The following account of one woman’s life as both a daughter and a wife of men serving in the Trinity House lighthouse service was published in the April and July editions of Flash magazine in 1961.
This fascinating recollection was written by Aurelie Trezise, wife of Cyril Trezise BEM. Cyril (b.1900, d. 1970) joined Trinity House as a Supernumerary Assistant Keeper in 1919 and retired in March 1962.
Part 1 of Mrs. Trezise’s story can be read here.
Part 2 of Mrs. Trezise’s story can be read here.
Part 3 of Mrs. Trezise’s story can be read here.
Part 4 of 4: 1929 – 1961
“After spending three years on the Island the Flatholm Lighthouse was made into a Rock Station [i.e. the station and its dwellings would be occupied solely by the lighthouse keepers, and their families would be shore based], this was in the year 1929, so once again we packed our own furniture and were naturally quite excited at the thought of living on the mainland again. The families and furniture were taken ashore in THV Vestal to Swansea in which town I was to reside for the next 4 ½ years. I had a very pleasant time in Swansea enjoying the facilities of town life and made many friends. This was only the second time in my life that I had lived in a town. During this period I had a child of my own so I had plenty to occupy my time whilst my husband was away doing duty at Flatholm Lighthouse and Lundy North Lighthouse.
I was very pleased when in 1933 we were transferred to Trevose Lighthouse. During the five years at Trevose I spent some of the happiest times of my life. All the station personnel were like one big happy family, a most enjoyable time indeed for me. During the summer months my neighbours and I spent many enjoyable hours on the lovely sandy beaches nearby taking the children with us, all as happy as skylarks, bathing, sunbathing, picnicking and playing open air games in the sun.
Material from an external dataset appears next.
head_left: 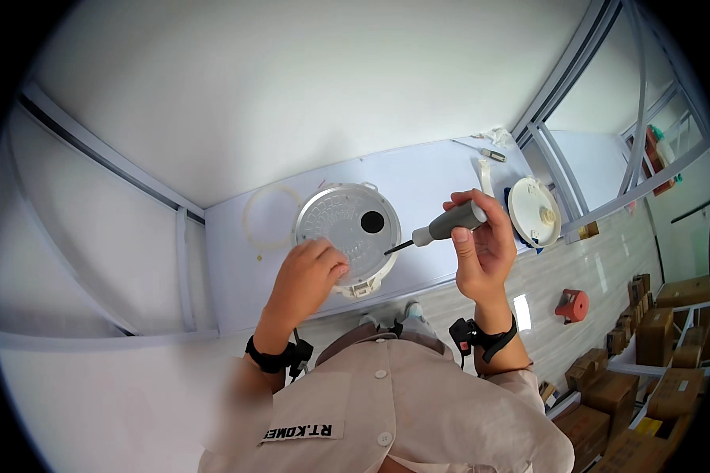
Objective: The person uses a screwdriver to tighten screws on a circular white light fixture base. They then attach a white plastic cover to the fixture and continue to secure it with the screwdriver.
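Note:
A round silver appliance part (335,206) with an embossed face and a black disc (372,222) lies on the white table, a cream latch on its near rim. My right hand (487,256) is closed round the grey handle of a screwdriver (442,226). The dark shaft slants down to the left, its tip over the right part of the silver face; whether it touches cannot be told. Over the near left edge of the part is my left hand (304,276), its fingers curled together. Anything between those fingers is hidden.
A thin cream ring (245,217) lies left of the part. To the right are a round white cover (528,209), a white strip (485,177) and a second screwdriver (493,155). A wall backs the white table (237,296). A red stool (573,306) and cardboard boxes (607,394) stand on the floor.

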Demonstrator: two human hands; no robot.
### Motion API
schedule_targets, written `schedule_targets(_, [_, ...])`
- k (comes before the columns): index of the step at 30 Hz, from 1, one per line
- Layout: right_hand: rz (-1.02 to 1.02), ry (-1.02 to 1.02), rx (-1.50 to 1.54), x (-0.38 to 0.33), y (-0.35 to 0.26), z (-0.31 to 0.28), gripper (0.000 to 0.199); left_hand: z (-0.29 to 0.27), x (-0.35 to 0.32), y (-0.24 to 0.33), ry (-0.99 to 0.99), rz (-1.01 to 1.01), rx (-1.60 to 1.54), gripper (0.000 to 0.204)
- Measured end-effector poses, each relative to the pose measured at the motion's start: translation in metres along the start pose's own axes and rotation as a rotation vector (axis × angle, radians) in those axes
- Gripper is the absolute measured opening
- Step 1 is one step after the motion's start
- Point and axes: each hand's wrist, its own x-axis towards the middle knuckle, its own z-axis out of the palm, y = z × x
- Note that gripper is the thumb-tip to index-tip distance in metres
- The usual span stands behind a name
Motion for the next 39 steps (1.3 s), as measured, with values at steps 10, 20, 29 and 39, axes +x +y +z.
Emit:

We spent quite a happy and comfortable time there for 2 ½ years then world war two ended and on the liberation of the Channel Islands my husband had orders to take up his appointment as Principal keeper to the Les Hanois Lighthouse, Guernsey. Away my husband went to do duty there leaving my son and I behind, for at the time the housing situation and travelling to the Channel Islands were very unsettled. I was left to make all arrangements with the Superintendent, Isle of Wight depot to have my furniture stored in Southampton pending my obtaining accommodation in Guernsey. In the meantime my son and I went into lodgings near the Lighthouse at Souter Point, remaining in these lodgings for seven months during which time I made numerous enquiries in Guernsey. Eventually I was fortunate enough to get a house on rental and in due course my son and I arrived in Guernsey and my furniture shortly afterwards.
We spent five very happy years there. During the last two years my husband was stationed at Sark Lighthouse. To me Guernsey was an ideal place to live, such lovely scenery, cliff walks, sandy bays and most of all the people were very sociable and entertaining – I made numerous friends and when the time came to leave the Island I was really sorry to go.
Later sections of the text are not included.